I did the Neumann KH80, Focal Chora 806, Devialet Reactor 900, Q Acoustics 3030i, D&D 8C, and Fluance Ai60 today. I was getting a little paranoid at how close all the scores were but then the Fluance Ai60 ended up with significantly worse performance as expected.
Normal score/ignore LFX/Using listening window
KH80: 5.7/8.1/8.2
Chora 806: 5.7/7.7/8.1
Q Acoustics 3030i: 5.2/7.5/7.8
Devialet Reactor 900: 7.2/7.6/7.8
Dutch 8C: 7.4/8.4/8.4
Fluance Ai60: 3.4/5.4/5.6
Amphion Argon1: 5.3/7.3/7.5
Polk L200: 5.6/7.6/7.7
KEF R3: 6.3/7.8/7.8
Buchardt S400: 6.3/8.1/8.1
Obviously take this all with a grain of salt. Just sharing for the curious and to see if there's any merit in using similar performance metrics from DIY data.

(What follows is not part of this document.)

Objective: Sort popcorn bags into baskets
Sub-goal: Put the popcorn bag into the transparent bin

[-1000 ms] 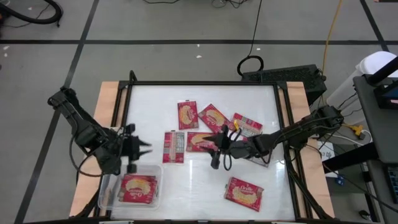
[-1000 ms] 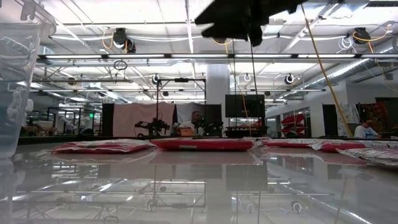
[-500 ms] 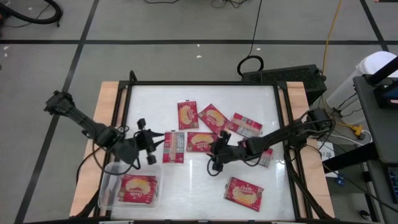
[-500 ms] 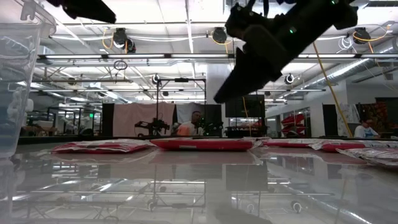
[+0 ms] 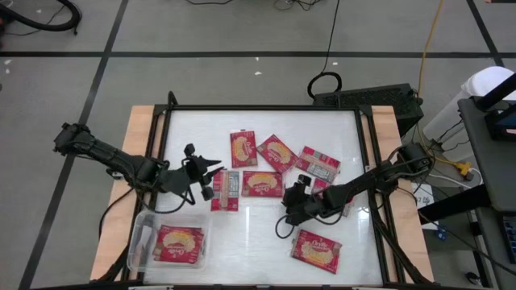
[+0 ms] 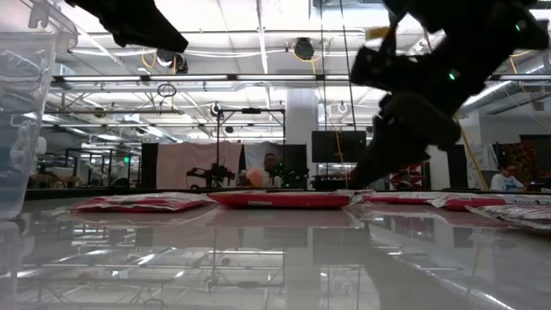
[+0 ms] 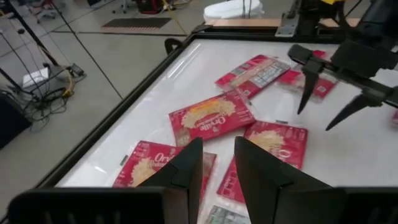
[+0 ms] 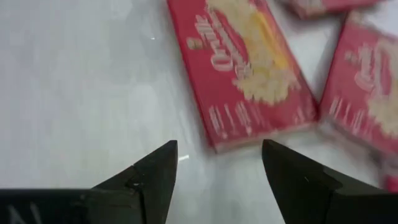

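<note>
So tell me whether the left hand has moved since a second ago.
Yes. In the high view the left hand has swung away from the clear tub, across the table toward the face-down popcorn bag, and hangs open at its edge.

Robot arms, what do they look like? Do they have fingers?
Both arms are thin, dark and jointed, with black cables looping along them. The left gripper and the right gripper each end in two fingers. Up close, the fingers are black, flat and pointed, like little wedges. A small green light glows on one arm.
</note>
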Tool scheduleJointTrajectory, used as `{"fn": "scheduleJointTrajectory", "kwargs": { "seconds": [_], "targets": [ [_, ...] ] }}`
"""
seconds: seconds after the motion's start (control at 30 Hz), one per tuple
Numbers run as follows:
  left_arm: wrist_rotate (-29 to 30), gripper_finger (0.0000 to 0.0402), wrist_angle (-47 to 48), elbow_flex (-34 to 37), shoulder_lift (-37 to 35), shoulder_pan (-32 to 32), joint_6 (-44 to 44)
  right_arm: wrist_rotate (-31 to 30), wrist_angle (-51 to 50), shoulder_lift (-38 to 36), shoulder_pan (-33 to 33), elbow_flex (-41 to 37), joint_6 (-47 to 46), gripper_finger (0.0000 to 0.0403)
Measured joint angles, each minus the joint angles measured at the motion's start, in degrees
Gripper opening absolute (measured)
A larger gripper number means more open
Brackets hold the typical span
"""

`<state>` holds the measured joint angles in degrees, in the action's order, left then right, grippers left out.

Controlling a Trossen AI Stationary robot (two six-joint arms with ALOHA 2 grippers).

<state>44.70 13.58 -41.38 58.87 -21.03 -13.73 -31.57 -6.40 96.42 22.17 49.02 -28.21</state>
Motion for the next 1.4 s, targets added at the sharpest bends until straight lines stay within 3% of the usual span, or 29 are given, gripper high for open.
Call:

Aside from the obvious fact my measurements aren't truly anechoic and are more subject to human error, I also have to 'cheat' on bass performance for the off-axis curves because I normal only do the single nearfield splice for the on-axis. Vituixcad lets me simulate the other angles, but it's kind of trial and error and guesstimating based on expected results. Still, I think the results are largely in line with what I'd expect from my own interpretations of the measurements, especially the ignore LFX score.
Q acoustics is definitely winning the price to performance ratio. The devialet and dutch 8c are notable for having by far the highest preference score sans subs because bass. It's also encouraging to see that the 8c scores best, which is the expected result, though diminishing returns kick in early.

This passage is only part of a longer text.